Collected data entries:
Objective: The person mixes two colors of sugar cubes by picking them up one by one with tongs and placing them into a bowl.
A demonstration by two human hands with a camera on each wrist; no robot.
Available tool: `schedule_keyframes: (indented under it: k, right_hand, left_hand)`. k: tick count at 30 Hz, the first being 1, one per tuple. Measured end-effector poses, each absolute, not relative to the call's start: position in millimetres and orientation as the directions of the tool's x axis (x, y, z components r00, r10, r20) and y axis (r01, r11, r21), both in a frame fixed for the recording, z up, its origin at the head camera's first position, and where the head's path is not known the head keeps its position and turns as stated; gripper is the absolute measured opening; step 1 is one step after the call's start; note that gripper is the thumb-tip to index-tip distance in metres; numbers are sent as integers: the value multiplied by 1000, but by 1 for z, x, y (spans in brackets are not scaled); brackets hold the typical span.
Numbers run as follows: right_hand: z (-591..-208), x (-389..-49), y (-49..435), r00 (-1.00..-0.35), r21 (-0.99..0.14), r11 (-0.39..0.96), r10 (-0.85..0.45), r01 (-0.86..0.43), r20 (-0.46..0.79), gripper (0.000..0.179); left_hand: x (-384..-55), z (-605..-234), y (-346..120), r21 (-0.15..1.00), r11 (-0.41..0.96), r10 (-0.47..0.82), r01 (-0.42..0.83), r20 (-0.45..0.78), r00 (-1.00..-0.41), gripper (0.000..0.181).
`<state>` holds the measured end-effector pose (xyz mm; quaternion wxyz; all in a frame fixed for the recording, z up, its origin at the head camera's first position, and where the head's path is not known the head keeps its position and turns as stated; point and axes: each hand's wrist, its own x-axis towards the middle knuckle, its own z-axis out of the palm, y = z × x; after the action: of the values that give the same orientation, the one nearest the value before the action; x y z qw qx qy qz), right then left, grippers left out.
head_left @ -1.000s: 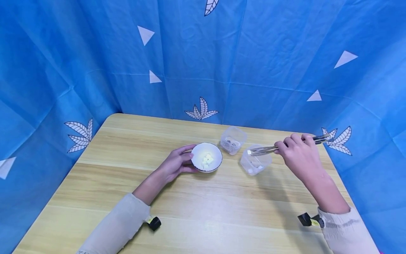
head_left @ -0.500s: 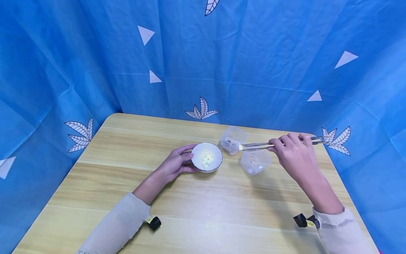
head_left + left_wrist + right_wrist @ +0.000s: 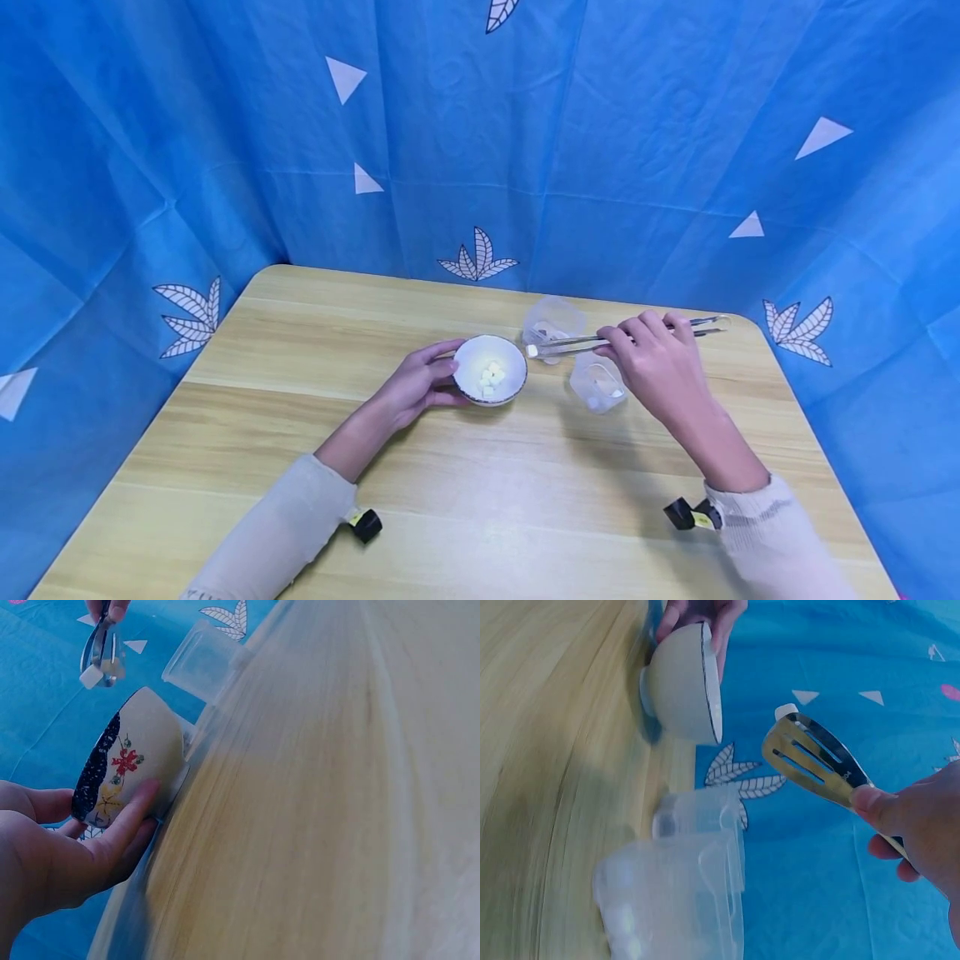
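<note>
My left hand (image 3: 416, 387) grips the side of a white bowl (image 3: 139, 761), thumb at the rim and fingers underneath. Red and yellow flowers and a dark rim band decorate its outside. Several small white cubes (image 3: 491, 379) lie in the bowl. In my right hand (image 3: 660, 358) are slotted metal tongs (image 3: 817, 757), pinched between thumb and fingers. The tongs' tips hold one white cube (image 3: 532, 351), raised just right of the bowl's rim, overlapping the rear plastic container in the head view.
Behind and right of the bowl stands a clear plastic container (image 3: 551, 310). A second clear container (image 3: 592, 392), with white pieces inside, is nearer, below the tongs. The wooden table (image 3: 450, 500) meets a blue patterned curtain (image 3: 630, 167) at the back and sides.
My right hand has moved left, carrying the tongs and white cube from over the nearer container, past the rear one, toward the bowl. The left hand and bowl have stayed in place.
</note>
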<state>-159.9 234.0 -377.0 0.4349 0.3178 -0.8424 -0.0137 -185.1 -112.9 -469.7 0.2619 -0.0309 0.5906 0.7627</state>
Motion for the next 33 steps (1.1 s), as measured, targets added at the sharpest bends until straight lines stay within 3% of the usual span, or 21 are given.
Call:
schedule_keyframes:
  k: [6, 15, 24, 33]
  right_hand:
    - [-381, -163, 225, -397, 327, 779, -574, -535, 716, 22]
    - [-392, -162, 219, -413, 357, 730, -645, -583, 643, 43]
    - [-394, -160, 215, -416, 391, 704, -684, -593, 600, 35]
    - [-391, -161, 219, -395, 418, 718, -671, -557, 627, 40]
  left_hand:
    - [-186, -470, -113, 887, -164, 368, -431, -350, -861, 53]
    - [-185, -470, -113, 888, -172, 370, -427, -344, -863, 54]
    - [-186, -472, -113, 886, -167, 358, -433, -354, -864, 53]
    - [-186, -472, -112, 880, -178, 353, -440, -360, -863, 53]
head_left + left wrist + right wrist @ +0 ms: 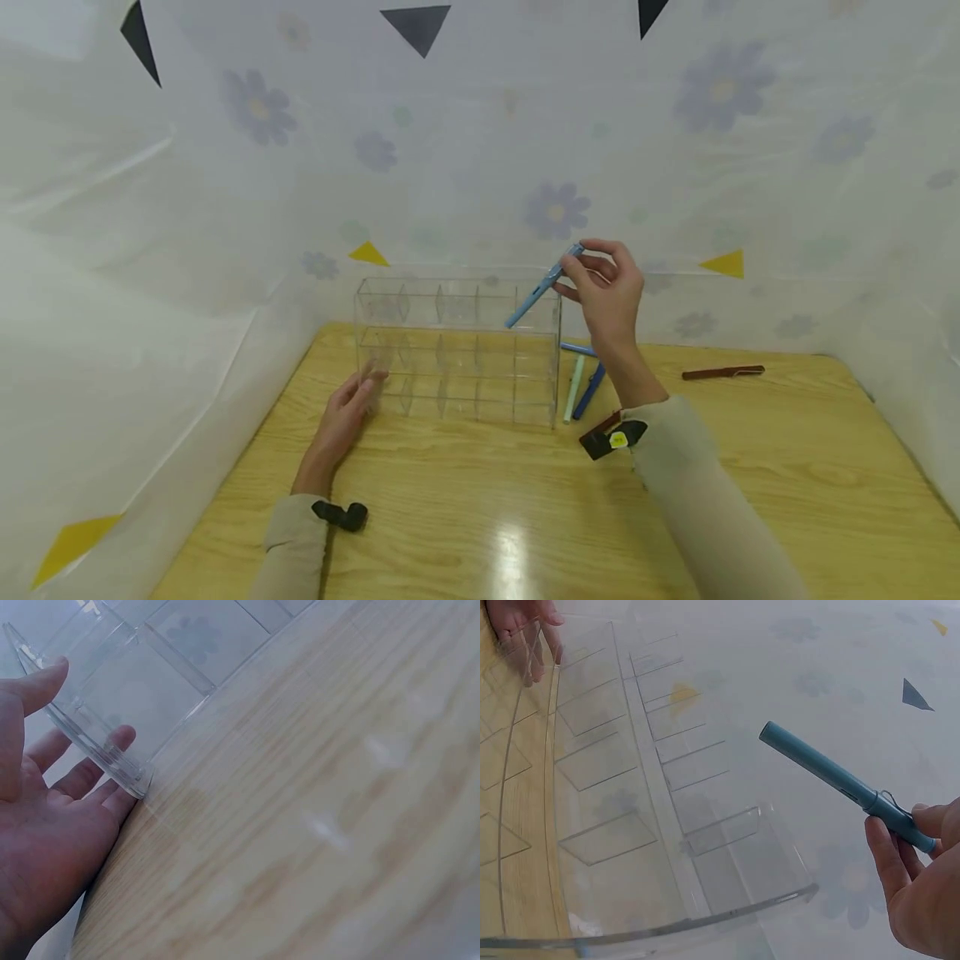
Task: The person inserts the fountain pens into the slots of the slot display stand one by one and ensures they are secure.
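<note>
- Viewing a wood-grained table (442, 500), glossy, likely slippery for smooth plastic.
- Noting a clear rack (459, 335) upright on it, compartments in rows; judging it stiff, light and crackable, best steadied by an end wall.
- Finding the left hand (347, 414) at the rack's left end wall, fingers loosely extended against it.
- Finding the right hand (611, 292) raised near the opposite end, pinching a light blue pen (534, 295) by the clip end.
- Locating that pen in the air by the rack's upper right part, tilted, free end lower and leftward. Judging it light, rigid, smooth, apt to swivel; nearer mid-barrel for a steadier hold.
- Logging also a brown pen (723, 372), well apart, and a green pen (573, 389) and dark blue pen (588, 392) just beside the rack.
</note>
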Tool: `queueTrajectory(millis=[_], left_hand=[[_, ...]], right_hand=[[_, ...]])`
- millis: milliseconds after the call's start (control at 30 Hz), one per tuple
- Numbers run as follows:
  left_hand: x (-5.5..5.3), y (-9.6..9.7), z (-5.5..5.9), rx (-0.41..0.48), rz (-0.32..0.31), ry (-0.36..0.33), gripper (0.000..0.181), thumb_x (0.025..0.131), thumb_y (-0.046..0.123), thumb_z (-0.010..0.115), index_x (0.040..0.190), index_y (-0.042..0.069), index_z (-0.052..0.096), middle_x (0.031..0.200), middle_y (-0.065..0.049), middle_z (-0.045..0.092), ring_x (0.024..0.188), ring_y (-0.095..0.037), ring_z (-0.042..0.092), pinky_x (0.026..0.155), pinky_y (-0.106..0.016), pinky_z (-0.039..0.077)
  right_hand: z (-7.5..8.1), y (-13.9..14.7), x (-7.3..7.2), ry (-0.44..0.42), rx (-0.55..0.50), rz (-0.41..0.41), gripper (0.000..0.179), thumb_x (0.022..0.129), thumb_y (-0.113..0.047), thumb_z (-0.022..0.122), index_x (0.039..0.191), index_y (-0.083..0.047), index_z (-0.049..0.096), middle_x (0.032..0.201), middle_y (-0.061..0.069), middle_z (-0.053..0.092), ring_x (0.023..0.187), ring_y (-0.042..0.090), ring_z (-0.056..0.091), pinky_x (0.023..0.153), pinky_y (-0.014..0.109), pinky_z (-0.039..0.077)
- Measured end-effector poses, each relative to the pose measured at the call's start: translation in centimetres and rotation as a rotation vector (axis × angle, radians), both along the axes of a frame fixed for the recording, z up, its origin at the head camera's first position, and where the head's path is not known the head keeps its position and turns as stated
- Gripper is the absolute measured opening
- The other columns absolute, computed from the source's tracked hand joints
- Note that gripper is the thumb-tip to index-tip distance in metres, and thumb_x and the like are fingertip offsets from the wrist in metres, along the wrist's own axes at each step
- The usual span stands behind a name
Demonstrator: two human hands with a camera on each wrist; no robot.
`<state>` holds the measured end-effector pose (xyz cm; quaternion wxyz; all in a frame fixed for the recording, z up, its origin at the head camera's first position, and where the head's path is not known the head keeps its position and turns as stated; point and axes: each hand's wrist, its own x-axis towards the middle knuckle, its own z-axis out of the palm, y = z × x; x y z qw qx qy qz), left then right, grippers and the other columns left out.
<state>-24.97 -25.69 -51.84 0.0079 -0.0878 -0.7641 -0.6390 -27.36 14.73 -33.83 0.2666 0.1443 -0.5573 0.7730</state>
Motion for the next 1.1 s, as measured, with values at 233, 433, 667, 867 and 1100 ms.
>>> queueTrajectory(millis=[233, 433, 667, 867, 1100], left_hand=[[-0.1, 0.0, 0.1, -0.005, -0.004, 0.015, 0.050, 0.112, 0.035, 0.045, 0.148, 0.001, 0.052, 0.162, -0.010, 0.039, 0.149, -0.025, 0.029, 0.101, -0.024, 0.034], [-0.2, 0.0, 0.0, -0.005, 0.000, 0.019, 0.052, 0.111, 0.034, 0.047, 0.152, 0.002, 0.048, 0.156, -0.014, 0.048, 0.147, -0.026, 0.033, 0.100, -0.018, 0.034], [0.0, 0.1, -0.3, -0.014, 0.010, 0.008, 0.051, 0.111, 0.035, 0.047, 0.147, 0.000, 0.054, 0.163, -0.006, 0.039, 0.149, -0.024, 0.031, 0.105, -0.019, 0.032], [-0.2, 0.3, -0.2, -0.048, 0.008, 0.024, 0.049, 0.111, 0.036, 0.046, 0.147, 0.003, 0.054, 0.163, -0.004, 0.038, 0.149, -0.021, 0.030, 0.111, -0.027, 0.029], [0.1, 0.6, -0.1, -0.037, 0.006, 0.015, 0.048, 0.112, 0.032, 0.046, 0.148, 0.003, 0.053, 0.159, -0.011, 0.043, 0.149, -0.023, 0.031, 0.107, -0.022, 0.030]], right_hand=[[1.7, -2.8, -1.4, 0.035, 0.021, -0.001, 0.029, 0.093, 0.001, 0.073, 0.119, 0.007, 0.061, 0.101, 0.018, 0.067, 0.087, 0.025, 0.073, 0.077, 0.039, 0.059], [3.1, -5.8, -2.8, 0.030, 0.026, -0.009, 0.027, 0.092, 0.000, 0.075, 0.115, 0.006, 0.062, 0.100, 0.018, 0.067, 0.085, 0.025, 0.074, 0.078, 0.040, 0.059], [3.6, -8.8, -4.5, 0.008, 0.094, -0.034, 0.026, 0.093, -0.005, 0.076, 0.114, 0.004, 0.063, 0.101, 0.019, 0.069, 0.085, 0.028, 0.074, 0.078, 0.037, 0.060], [2.8, -10.3, -5.8, -0.011, 0.170, -0.086, 0.023, 0.094, -0.007, 0.076, 0.111, 0.003, 0.064, 0.100, 0.017, 0.070, 0.084, 0.028, 0.074, 0.076, 0.036, 0.060], [1.4, -11.4, -6.4, -0.069, 0.228, -0.100, 0.017, 0.093, -0.006, 0.076, 0.103, 0.003, 0.066, 0.096, 0.017, 0.072, 0.084, 0.028, 0.074, 0.074, 0.035, 0.060]])
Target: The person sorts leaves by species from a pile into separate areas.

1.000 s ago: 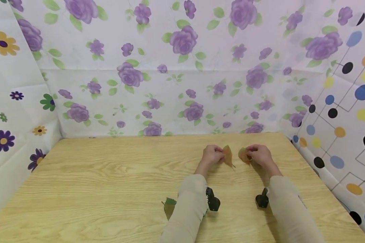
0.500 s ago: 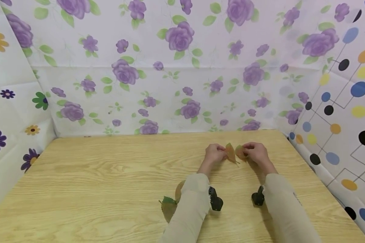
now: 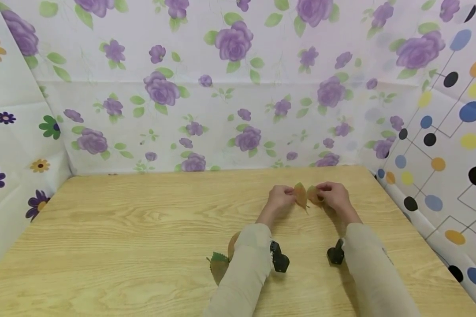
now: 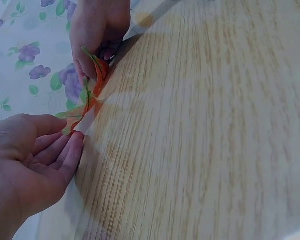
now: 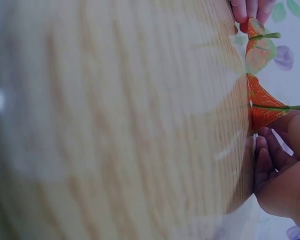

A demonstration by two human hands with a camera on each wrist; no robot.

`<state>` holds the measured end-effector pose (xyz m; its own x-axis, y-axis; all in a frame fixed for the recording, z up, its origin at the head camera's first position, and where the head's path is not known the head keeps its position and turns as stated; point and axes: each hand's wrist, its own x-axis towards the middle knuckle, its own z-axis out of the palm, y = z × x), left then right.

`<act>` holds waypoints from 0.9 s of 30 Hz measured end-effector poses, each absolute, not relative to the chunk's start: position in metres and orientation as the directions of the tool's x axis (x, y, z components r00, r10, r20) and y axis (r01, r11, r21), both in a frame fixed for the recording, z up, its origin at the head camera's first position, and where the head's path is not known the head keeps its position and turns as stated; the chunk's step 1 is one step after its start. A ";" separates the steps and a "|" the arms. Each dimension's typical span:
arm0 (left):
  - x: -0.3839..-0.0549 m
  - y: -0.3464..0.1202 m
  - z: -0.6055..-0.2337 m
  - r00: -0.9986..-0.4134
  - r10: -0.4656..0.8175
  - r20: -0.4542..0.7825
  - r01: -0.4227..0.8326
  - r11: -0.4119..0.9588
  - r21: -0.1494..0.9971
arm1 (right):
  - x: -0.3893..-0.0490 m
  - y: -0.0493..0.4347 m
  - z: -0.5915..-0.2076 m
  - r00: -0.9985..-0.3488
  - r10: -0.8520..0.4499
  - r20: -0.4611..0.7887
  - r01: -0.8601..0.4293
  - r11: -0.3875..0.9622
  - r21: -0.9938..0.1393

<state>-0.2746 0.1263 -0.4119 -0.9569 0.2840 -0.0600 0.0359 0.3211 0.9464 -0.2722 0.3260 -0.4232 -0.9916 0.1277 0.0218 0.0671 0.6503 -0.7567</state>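
Near the back right of the table, my left hand [image 3: 281,197] pinches an orange-and-green leaf [image 3: 300,195] by its outer edge, its stem pointing down toward me. Facing it, my right hand [image 3: 335,196] pinches a second such leaf [image 3: 313,194] between thumb and fingers. The two leaves stand side by side with their inner edges right at each other. In the right wrist view, the right hand's leaf [image 5: 265,105] shows an orange-red veined face and a green stem. The left wrist view shows the left hand's leaf [image 4: 75,120] held on edge, close over the wood.
A green-and-brown leaf [image 3: 219,267] lies by my left forearm, with a round brown leaf [image 3: 232,244] partly hidden behind the sleeve. Black wrist cameras [image 3: 279,257] sit on both arms. Floral sheeting [image 3: 222,110] stands behind the wood-grain table [image 3: 143,220], dotted sheeting [image 3: 436,185] on the right.
Both hands have moved toward each other, closing the gap between their leaves. The left forearm has shifted slightly right, uncovering the round brown leaf. The head view has tilted a little.
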 end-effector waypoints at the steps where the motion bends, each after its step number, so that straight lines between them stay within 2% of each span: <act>1: -0.275 0.126 -0.411 -0.954 0.292 -0.058 0.041 0.323 0.946 | -0.272 0.326 -0.423 -0.991 0.129 0.024 0.066 0.648 -0.758; 12: -0.276 0.114 -0.412 -0.944 0.315 -0.097 0.021 0.351 0.936 | -0.271 0.328 -0.423 -0.994 0.109 0.005 0.068 0.657 -0.751; 20: -0.275 0.102 -0.408 -0.929 0.353 -0.114 0.005 0.321 0.947 | -0.272 0.328 -0.422 -0.995 0.100 0.002 0.066 0.668 -0.741; 27: -0.272 0.095 -0.397 -0.898 0.416 -0.141 0.032 0.381 0.924 | -0.272 0.329 -0.424 -0.995 0.098 -0.005 0.069 0.660 -0.748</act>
<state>-0.2719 0.0948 -0.3973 -0.8984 0.4160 -0.1409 0.0317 0.3813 0.9239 -0.2720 0.3292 -0.4237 -0.9952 0.0978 -0.0054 0.0689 0.6603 -0.7478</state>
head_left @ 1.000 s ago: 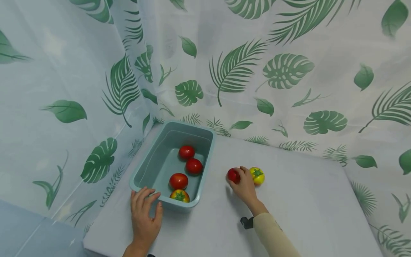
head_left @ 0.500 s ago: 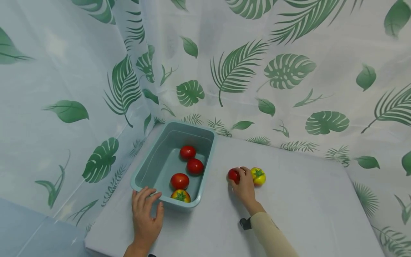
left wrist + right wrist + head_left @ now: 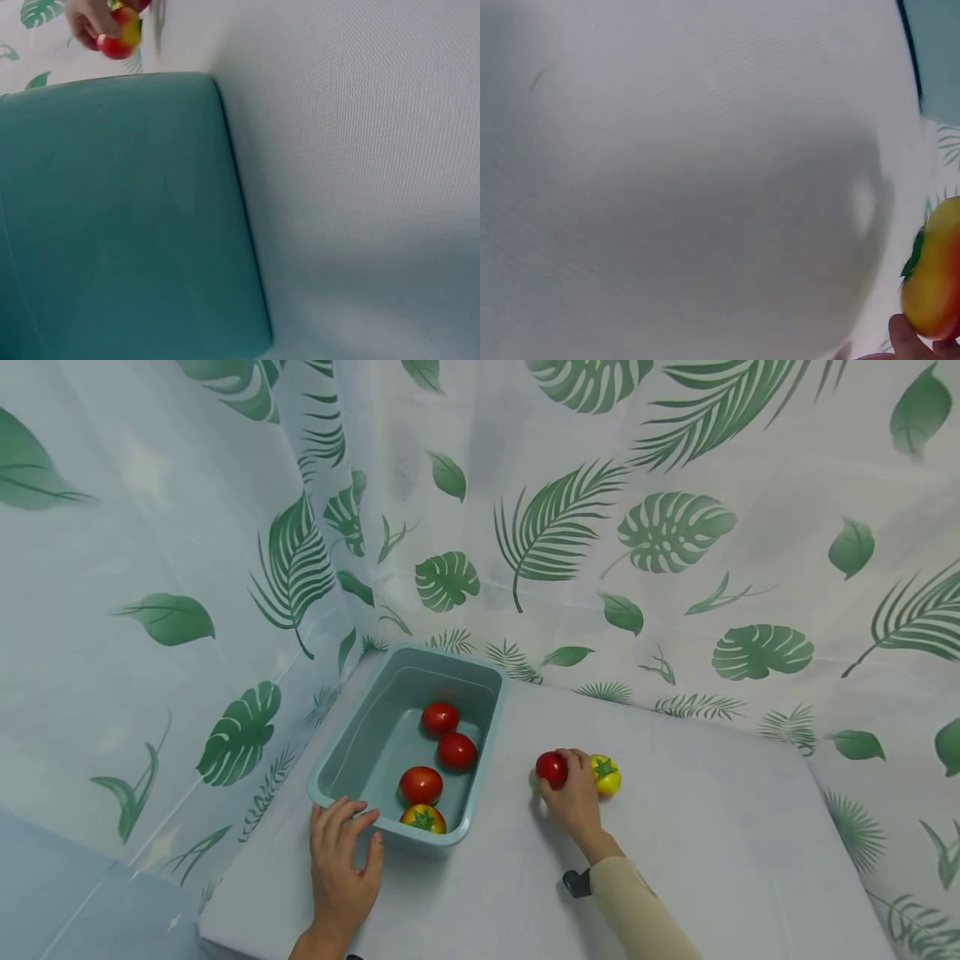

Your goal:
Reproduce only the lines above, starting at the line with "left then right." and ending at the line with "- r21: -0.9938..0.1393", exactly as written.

Exercise response:
`<state>` holds the measured end-effector pose (xyz m; its own x-axis, y-axis; all in a frame fixed for the recording, z up, its origin at the head camera's first position, and where the head's path is not known the head keeps its position and turns as stated; point and axes: each hand's wrist, its own x-axis towards the middle knuckle, its own z-axis out of the palm, y = z × x), left then right.

`<act>` holds waypoints from 0.9 s of 30 Hz measured end-effector poses, each absolute, not relative to the chunk's start: position in metres and orientation as the directions of the tool's x axis (x, y, z components r00, r10, r20) and y axis (r01, r11, r21), both in a frame fixed for the recording, z up, its origin at the head camera's first position, and where the head's path is not known the head keeps its position and turns as stated; the chunk's step 1 is one step after its start. A ";" separates the steps and a "|" the arms. Each dimension's typical span:
arm0 (left):
  - x: -0.3839..-0.0549 m
  - y: -0.3464..0.1202 m
  - z: -0.6055..-0.2337 m
  - r00: -0.9986..-0.4134
  - r10: -0.4656..0.8175
  - r20: -0.4542..0.7825
  - r01: -0.4227..0.8326
  - r11: -0.4119..0.9588
  - r21: -0.1494..0.9971
arm1 (right):
  - x: -0.3893..-0.0490 m
  - y: -0.0493..0.4347 m
  - z: -0.5915..-0.2076 m
  - r00: -0.9985..-0.3488
  - r10: -0.8520..0.4499
  - r20: -0.4611..0.7887
  - r01: -0.8601..0.4293
  - r11: -0.3875..0.9622
  - r21: -0.9938..0.1393

That is the complete answer.